Thanks Konstantin,
                            That makes sense. To give you some context, the
reason we are gravitating towards Queryable State is the architectural
preference of Prometheus to scrape ( pull rather then push model ) and our
intent to expose aggregations. That said your idea makes sense. The worry I
had is the ip resolution of TMs that QueryableStateClient does and our
wanting to avoid static ips . If I understand correctly you are proposing a
proxy "external" to the Job deployment, as in an external service that
discovers the job and  works off the ingress End Point that exposes the
Queryable Port of the TMs ?

That creates a fragmented architecture that I wanted to avoid, iff I
understood your advise correctly.


On Fri, Mar 29, 2019 at 5:42 AM Konstantin Knauf <>

> Hi Vishal,
> my approach would be a single Kubernetes service, which is backed by all
> Taskmanagers of the job. The Taskmanagers will proxy the request for a
> specific key to the correct Taskmanager. Yes, the Taskmanagers will cache
> the location of the key groups.
> In addition to this Kubernetes service, you can of course have a
> Jetty/Jersey REST based server that sends queries to this service.
> Please le me know if this works for you.
> Hope this helps and cheers,
> Konstantin
> On Thu, Mar 28, 2019 at 12:37 AM Vishal Santoshi <
>> wrote:
>> I think I got a handle on this.

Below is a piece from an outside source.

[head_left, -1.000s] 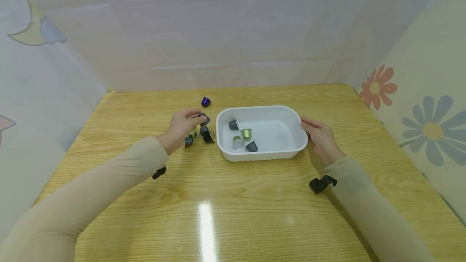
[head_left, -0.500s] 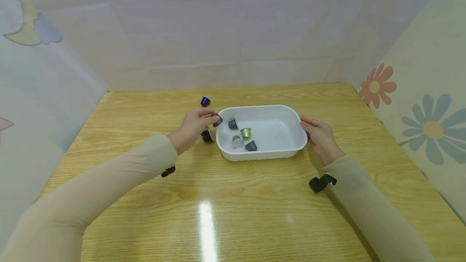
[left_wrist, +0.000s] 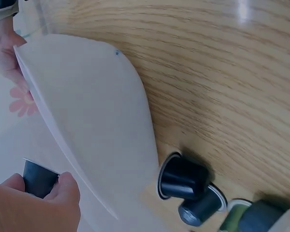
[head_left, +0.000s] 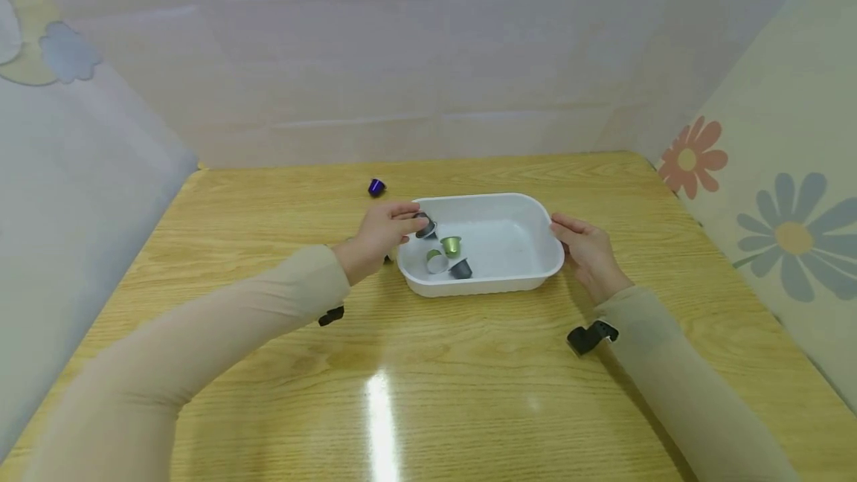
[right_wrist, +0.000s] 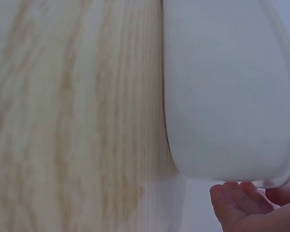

For those who might want to do this
>> Here are the steps ( I could share the  Jetty/Jersey REST code too is
>> required )
>> *1.* Create a side car container on each pod that has a TM. I wrote a
>> simple Jetty/Jersey REST based server that  execute queries against the
>> local TM query server.
>>   .
>>   .
>>   - name: queryable-state
>>         image: _IMAGE_
>>         args: ["queryable-state"]
>>         env:
>>           - name: POD_IP
>>             valueFrom:
>>               fieldRef:
>>                 fieldPath: status.podIP
>>         ports:
>>           - containerPort: 9999
>>             name: qstate-client
>>         resources:
>>           requests:
>>             cpu: "0.25"
>>             memory: "256Mi"
>>    Note that POD_IP is the ip used by the REST based server to start the
>> QueryableStateClient and the port is the default port of the TM query
>> server ( 9069 I think ) of the colocated TM container.
>> *2.* Expose the port ( in this case 9999 ) at the k8s service layer.
>> And that did it.
>> I though am worried about a couple of things
>> *1*.
>>  The  TM query server will ask JM for the key group and hence the TM a
>> key belongs to for every request and then coordinate the coummunication
>> between the client and that TM. Does flink do any optimzation, as in cache
>> the key ranges and thus the affinity to a TM to reduce JM stress. I would
>> imagine that being some well known distribution function on some well known
>> hash algorithm, an incident key could be pinned to a TM without visiting
>> the JM more then once.
>> *2. *
>> We do have use cases where we would want to iterate over all the keys in
>> a key group ( and by extension on a TM ) for a job. Is that a possibility ?
>> *3. *
>> The overhead of having as many client containers as TMs.
>> Any advise/ideas on the 3 worry points ?
Regards
>> On Mon, Mar 25, 2019 at 8:57 PM Vishal Santoshi <
>>> wrote:
>>> I  have 2 options
>>> 1. A Rest Based,  in my case a Jetty/REST based QueryableStateClient  in
>>> a side car container colocated on JM  ( Though it could on all TMs but that
>>> looks to an overkill )
>>> 2.A Rest Based,  in my case a Jetty/REST based QueryableStateClient  in
>>> a side car container colocated on TMs.  The Query Proxies are on the TMs,
>>> so in essence the communication would be within containers of the POD and I
>>> could load balance ( have ot test  )
>>> The second alternative seems doable, but looks an overkill  but am not
>>> sure how to establish a TM on the standalone QueryableStateClient, given
>>> that TM's pod IP is not known till the pod is launched.
>>> Has anyone had a successful QueryableState setup for flink  on k8s?
Regards,